Here, Jewish law is instructive. Although the Torah is replete with instances when capital punishment is mandated, later rabbinic interpretations and rulings created huge obstacles to actually putting someone to death. One ancient rabbi was said to have remarked that a Jewish court that permitted even one execution in 70 years was considered “murderous.” The bar was set deliberately high: Confessions were banned, the admission and sufficiency of evidence were strictly monitored, and guilt was meant to be a near certainty.

Such certainties don’t exist in the American judicial system, reliant as it is on human behavior and societal biases. Your chances of landing on death row are influenced by your race and income, where you live, who’s your lawyer and just plain luck. Punishment is far from swift — the crime for which Davis was executed occurred more than two decades ago — or fairly implemented. The fact that new advancements in DNA technology have exonerated a growing number of people who were wrongly convicted is proof of that.

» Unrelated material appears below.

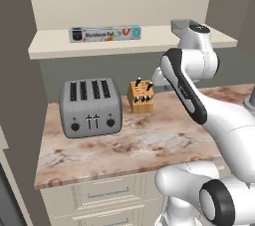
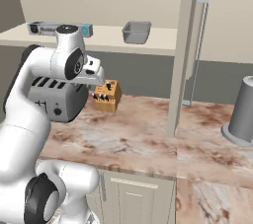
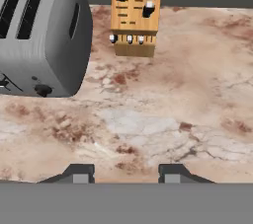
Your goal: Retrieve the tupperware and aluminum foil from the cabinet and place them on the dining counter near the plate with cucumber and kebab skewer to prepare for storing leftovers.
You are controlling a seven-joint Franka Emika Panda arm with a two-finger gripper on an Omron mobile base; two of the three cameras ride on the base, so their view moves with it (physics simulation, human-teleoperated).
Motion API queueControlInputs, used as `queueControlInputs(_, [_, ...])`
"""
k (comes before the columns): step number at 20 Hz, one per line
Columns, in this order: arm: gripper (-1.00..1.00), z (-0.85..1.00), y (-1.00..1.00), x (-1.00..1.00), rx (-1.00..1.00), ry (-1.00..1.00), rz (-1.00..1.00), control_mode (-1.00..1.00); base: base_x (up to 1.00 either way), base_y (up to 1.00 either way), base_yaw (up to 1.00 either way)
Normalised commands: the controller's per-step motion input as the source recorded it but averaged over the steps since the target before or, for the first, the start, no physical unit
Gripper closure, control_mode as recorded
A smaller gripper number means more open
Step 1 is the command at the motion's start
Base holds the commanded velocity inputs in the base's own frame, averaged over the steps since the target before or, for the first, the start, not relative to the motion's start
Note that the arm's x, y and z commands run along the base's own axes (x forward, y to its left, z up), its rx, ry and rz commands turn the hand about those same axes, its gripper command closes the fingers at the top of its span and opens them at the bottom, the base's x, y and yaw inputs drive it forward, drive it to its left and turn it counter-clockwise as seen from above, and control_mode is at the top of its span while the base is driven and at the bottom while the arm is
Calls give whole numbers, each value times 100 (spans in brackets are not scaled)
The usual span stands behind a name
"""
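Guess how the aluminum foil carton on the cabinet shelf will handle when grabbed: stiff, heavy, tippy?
The aluminum foil is a long slim carton, so probably stiff and light for its length. It lies flat on the cabinet shelf, so tipping seems unlikely. Gripped near one end, it may swing; mid-length looks safer.

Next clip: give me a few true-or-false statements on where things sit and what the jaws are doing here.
1. The aluminum foil lies on the cabinet shelf. True.
2. The gripper holds the foil carton. False: its jaws stand apart with nothing between them, over bare counter.
3. A grey tupperware sits on the same shelf. True.
4. The knife block stands on top of the toaster. False: it stands on the counter beside the toaster.
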Motion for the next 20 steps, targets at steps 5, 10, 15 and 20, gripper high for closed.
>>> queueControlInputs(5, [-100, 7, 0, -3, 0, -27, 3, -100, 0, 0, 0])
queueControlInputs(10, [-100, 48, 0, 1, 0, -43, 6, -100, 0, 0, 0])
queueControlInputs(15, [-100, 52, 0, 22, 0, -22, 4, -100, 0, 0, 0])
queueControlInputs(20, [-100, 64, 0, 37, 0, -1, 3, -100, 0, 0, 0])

Such flaws could be more acceptable and even understandable if death were not so final. Mistakes will be made in any human enterprise, but once the government assumes the authority to decide who is to die, and assumes the power to implement that decision, then it has become supra-human, God-like, deistic. That power is implemented not on behalf of some distant entity, but in the name of you and me.

That could be why a growing number of states have decided to get out of the business of deciding who shall live and who shall die. Since 2007, four states have abolished the death penalty — New Jersey, New Mexico, New York and, just this year, Illinois — bringing the total to 16 states, not including the District of Columbia. And many of the states with statutes on the books rarely use them; America’s dubious ranking worldwide is largely fueled by the governmental killing machine in Texas, which has executed 475 people since 1976, more than four times the number of the next busiest state, Virginia.

Unless and until the U.S. Supreme Court or, even more unlikely, Congress outlaws capital punishment, it will be up to individual states to decide whether the moral, legal and operational burden of maintaining the death penalty is worth the considerable costs. In the end, this isn’t just about the rights of victims or the accused; it’s about whether government should kill in the name of all of us.